Mellin de Saint-Gelais (1491-1558)

Discours amoureux



Il n'est point vray que pour aymer on meure,
Car je serois ja mort et mis en terre,
Si grand douleur en moy fait sa demeure !
Il n'est point vray qu'un amant puisse acquerre
Bien ne repos pour peine qu'il endure,
Car je serois en paix et non en guerre.
Il n'est point vray que loyauté qui dure
Se puisse veoir jamais récompensée;
Puisqu'Elle m'est encore estrange et dure.
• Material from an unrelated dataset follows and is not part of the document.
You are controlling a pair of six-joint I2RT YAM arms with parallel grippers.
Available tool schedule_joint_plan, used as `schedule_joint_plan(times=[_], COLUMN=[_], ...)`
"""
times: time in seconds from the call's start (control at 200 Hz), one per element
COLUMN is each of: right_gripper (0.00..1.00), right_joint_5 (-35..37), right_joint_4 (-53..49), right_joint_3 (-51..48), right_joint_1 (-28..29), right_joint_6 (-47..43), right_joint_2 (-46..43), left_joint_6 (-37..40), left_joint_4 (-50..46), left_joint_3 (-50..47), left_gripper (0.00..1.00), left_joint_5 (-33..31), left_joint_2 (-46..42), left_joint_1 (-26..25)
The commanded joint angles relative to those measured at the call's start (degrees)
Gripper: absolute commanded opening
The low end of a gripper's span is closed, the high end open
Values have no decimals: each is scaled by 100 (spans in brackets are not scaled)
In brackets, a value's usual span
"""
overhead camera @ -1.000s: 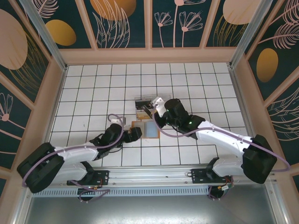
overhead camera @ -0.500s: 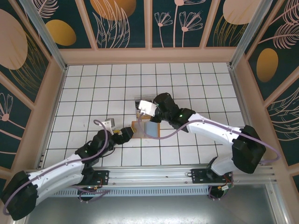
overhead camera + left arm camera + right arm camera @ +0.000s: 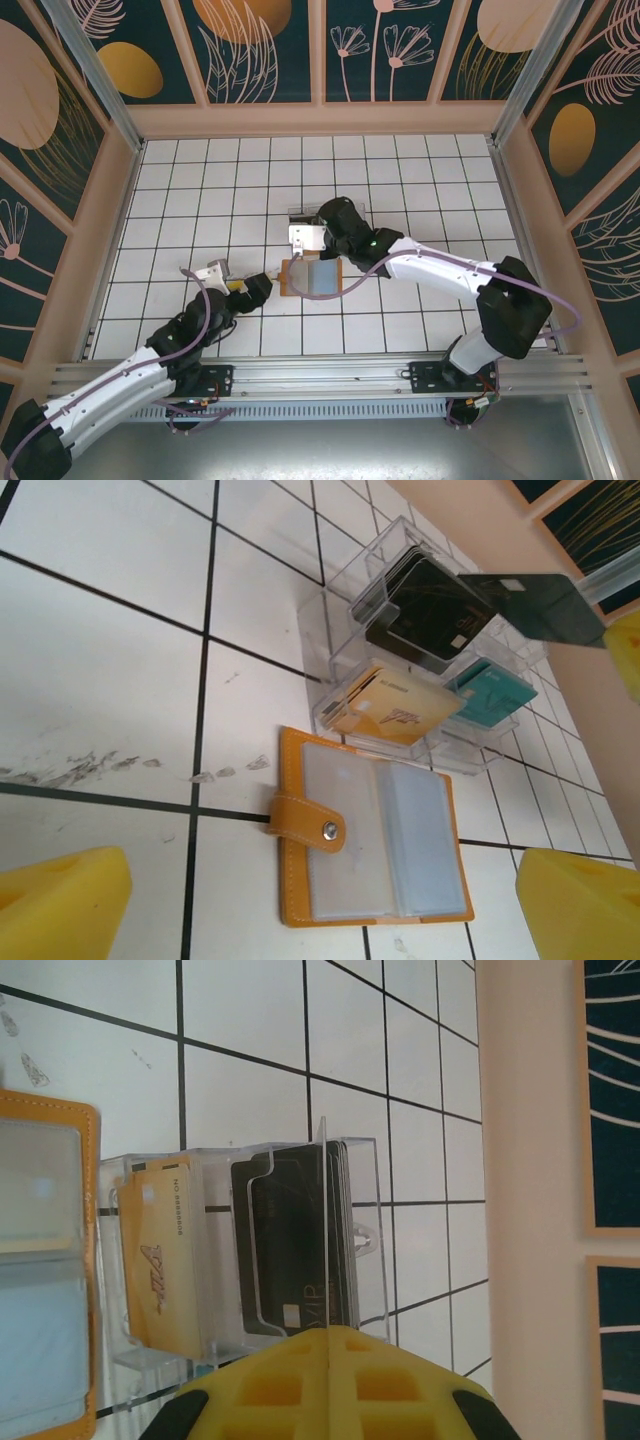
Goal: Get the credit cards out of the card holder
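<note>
The card holder (image 3: pixel 365 845) lies open on the white tiles, tan-orange with pale blue-grey pocket panels and its snap strap folded over the left panel; it also shows from above (image 3: pixel 312 278) and at the left edge of the right wrist view (image 3: pixel 45 1260). My left gripper (image 3: pixel 320 915) is open, its yellow fingers (image 3: pixel 60 900) wide apart just short of the holder's near edge, holding nothing; from above the left gripper (image 3: pixel 255 290) sits left of the holder. My right gripper (image 3: pixel 328 1335) is shut on a dark credit card (image 3: pixel 530 605), seen edge-on (image 3: pixel 326 1220) above the tray's black cards.
A clear compartmented plastic tray (image 3: pixel 335 630) stands just beyond the holder, holding a gold card (image 3: pixel 385 708), black cards (image 3: pixel 430 610) and a teal card (image 3: pixel 490 692). The right gripper (image 3: pixel 320 232) hangs over the tray (image 3: pixel 298 213). The tan side wall (image 3: pixel 520 1160) rises to the right.
My left gripper has drawn back to the near left, off the holder's left edge. The right gripper has shifted left over the tray, still shut on the dark card.
</note>
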Motion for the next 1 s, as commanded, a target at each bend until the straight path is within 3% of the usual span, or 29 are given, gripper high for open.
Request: schedule_joint_plan(times=[0.0,0.996], right_gripper=[0,0], right_joint_5=[50,-323], right_joint_4=[111,23], right_joint_3=[241,628], right_joint_1=[40,-268], right_joint_6=[-381,-252], right_joint_2=[197,820], left_joint_6=[-71,-34], left_joint_4=[-118,-258], left_joint_3=[-80,-124], left_gripper=[99,99], left_joint_5=[-112,-165], left_joint_2=[12,-71], left_joint_1=[9,8])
Il n'est point vray qu'en dict et en pensée
On doive plus d'amie avoir fiance;
Car la mienne a sa foy trop offensée.
Il n'est point vray qu'il soit en la puissance
De mon malheur et fortune ennemie
De m'eslongner de son obéissance;
Il n'est point vray que jamais autre amie
Puisse en mon cœur loger n'y trouver place:
Loyauté n'est en moy si endormie;
Mais il est vray que qui a veu sa face
Ne peut avoir que de mourir l'attente.
Bien-heureux est qui du mal se contente;
Mais plus heureux qui a sa bonne grâce !
Faict par celuy qui voudroit encor d'âge
Plus qu'un Nestor régner ou environ,
En ta santé avoir bon aviron  
Tant qu'Atropos tard tranche le cordage.